Ya en el español actual, para muchas personas, el uso y la defensa de los recursos gramaticales relacionados con el lenguaje inclusivo o con estrategias no sexistas ha implicado una feroz batalla. Sin duda alguna, los nuevos transgresores del género luchan legítimamente por la igualdad de derechos y la no discriminación desde una postura lingüística explícita. Así, por ejemplo, cuando escuchamos que alguien alude a los dos géneros, médicos y médicas, alumnos y alumnas, en lugar de sólo al masculino genérico, médicos y alumnos, sabemos que su motivación se sustenta en la intención de dar visibilidad a las mujeres en cualquiera de los campos de la vida social. Sucede algo similar con el uso de –e, compañere, panadere, en lugar de –o o –a, compañero, compañera, panadero, panadera, en cuyo caso la intención manifiesta es evitar que integrantes de nuestra sociedad experimenten exclusión, por no identificarse ni con el sexo masculino ni con el femenino. Es evidente, entonces, que el papel del lenguaje en estos casos no es el fin sino el medio, por lo que cualquier estudio meramente gramatical se verá rebasado. No obstante, los acercamientos lingüísticos aportan información interesante sobre cómo y por qué, en nuestra lengua, hemos elegido, convencionalizado, perpetuado, pero también transgredido, ciertas rutinas gramaticales que resultan, a ojos vistas, machistas o sexistas. EP
1 Company Company, Concepción. 2003. “¿Qué es un cambio lingüístico?”, en Normatividad, variación y cambio, F. Colombo y A. Soler (eds.). México: Universidad Nacional Autónoma de México, pp. 13-32.
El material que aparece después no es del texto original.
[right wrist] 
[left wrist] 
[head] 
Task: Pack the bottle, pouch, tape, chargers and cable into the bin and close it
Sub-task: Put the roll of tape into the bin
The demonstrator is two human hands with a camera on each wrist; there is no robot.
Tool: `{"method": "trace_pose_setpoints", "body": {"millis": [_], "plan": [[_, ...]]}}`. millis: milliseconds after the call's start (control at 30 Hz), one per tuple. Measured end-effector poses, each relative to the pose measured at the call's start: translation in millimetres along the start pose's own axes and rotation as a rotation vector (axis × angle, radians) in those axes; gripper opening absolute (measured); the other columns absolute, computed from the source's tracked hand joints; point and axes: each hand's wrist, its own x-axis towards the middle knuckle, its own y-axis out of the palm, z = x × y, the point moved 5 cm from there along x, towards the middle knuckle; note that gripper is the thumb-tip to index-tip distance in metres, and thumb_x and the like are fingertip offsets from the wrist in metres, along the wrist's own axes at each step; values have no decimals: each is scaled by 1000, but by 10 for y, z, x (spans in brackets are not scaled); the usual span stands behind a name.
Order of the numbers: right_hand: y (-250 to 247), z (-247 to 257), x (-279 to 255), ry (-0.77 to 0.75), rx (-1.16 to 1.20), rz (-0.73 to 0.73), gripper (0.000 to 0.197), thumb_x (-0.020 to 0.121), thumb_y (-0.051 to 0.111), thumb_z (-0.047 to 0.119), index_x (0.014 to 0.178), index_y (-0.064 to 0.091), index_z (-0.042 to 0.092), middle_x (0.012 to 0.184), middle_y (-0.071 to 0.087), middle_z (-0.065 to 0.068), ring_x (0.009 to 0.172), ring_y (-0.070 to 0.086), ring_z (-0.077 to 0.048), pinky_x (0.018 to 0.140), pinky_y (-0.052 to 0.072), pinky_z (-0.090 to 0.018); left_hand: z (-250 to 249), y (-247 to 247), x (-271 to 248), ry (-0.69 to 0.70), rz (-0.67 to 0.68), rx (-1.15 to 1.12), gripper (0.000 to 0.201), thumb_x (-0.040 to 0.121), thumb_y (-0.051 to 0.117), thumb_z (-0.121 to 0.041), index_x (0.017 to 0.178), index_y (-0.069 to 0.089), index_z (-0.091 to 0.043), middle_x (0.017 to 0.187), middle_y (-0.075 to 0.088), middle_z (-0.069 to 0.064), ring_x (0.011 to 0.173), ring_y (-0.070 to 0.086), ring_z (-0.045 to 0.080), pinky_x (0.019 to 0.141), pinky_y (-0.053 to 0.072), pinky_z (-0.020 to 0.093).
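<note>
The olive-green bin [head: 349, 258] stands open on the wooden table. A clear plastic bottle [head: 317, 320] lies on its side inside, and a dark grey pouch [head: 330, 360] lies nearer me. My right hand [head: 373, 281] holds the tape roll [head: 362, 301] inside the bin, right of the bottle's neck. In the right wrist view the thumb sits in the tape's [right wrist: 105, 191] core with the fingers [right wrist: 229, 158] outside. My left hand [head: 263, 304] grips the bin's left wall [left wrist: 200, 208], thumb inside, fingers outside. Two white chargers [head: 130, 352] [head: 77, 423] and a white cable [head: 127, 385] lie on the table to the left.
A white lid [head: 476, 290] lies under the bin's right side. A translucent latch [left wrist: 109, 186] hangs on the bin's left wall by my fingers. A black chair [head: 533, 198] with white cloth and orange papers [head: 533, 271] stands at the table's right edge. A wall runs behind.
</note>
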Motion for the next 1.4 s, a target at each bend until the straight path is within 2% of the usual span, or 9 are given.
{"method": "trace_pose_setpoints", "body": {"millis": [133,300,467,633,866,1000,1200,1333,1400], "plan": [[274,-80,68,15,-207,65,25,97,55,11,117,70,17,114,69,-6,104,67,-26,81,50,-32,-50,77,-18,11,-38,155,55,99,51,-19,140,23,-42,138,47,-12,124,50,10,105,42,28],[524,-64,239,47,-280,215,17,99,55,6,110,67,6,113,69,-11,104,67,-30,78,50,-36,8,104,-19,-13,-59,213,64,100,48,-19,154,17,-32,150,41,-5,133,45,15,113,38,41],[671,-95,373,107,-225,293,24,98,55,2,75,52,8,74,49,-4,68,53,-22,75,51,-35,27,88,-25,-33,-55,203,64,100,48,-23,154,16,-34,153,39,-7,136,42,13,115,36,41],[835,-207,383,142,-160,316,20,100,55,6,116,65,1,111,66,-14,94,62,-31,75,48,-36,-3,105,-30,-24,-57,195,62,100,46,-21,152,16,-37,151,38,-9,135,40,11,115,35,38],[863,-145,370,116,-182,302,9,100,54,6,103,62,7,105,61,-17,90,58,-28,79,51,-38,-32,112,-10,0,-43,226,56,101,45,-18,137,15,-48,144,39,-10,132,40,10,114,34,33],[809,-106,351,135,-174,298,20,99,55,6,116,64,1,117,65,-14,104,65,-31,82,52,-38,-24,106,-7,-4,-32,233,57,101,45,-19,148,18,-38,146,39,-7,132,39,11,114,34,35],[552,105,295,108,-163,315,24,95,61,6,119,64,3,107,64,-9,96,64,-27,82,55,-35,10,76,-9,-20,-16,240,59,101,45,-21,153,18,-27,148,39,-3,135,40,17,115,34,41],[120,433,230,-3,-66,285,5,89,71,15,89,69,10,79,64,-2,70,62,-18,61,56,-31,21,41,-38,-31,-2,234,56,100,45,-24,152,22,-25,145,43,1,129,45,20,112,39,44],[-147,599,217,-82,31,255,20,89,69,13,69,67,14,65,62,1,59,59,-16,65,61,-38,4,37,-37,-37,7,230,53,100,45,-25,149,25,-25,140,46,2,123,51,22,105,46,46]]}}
2 Bybee, J. 1985. Morphology: A Study of the Relation between Meaning and Form. Ámsterdam: John Benjamins, pp. 12-19.
3 En español, son palabras con el rasgo animado niña, vendedor, Rebeca, coneja e, incluso, fantasma; en contraparte tienen el rasgo inanimado edad, libros, amor, zanahoria o sábana. Se cree, en efecto, que la lengua que dio origen al latín, y por ende al español, el protoindoeuropeo, codificaba mediante el llamado género el rasgo de animacidad, y no específicamente el de sexo biológico, lo cual tiene sentido porque en nuestra concepción cultural los referentes inanimados no suelen vincularse a un sexo; no lo tienen ni la edad, ni los libros, ni el amor, ni la zanahoria, ni la sábana. Cf. Rodríguez Díez, Bonifacio. 2005. El género: del latín al español. Los nuevos géneros del romance. León: Universidad de León.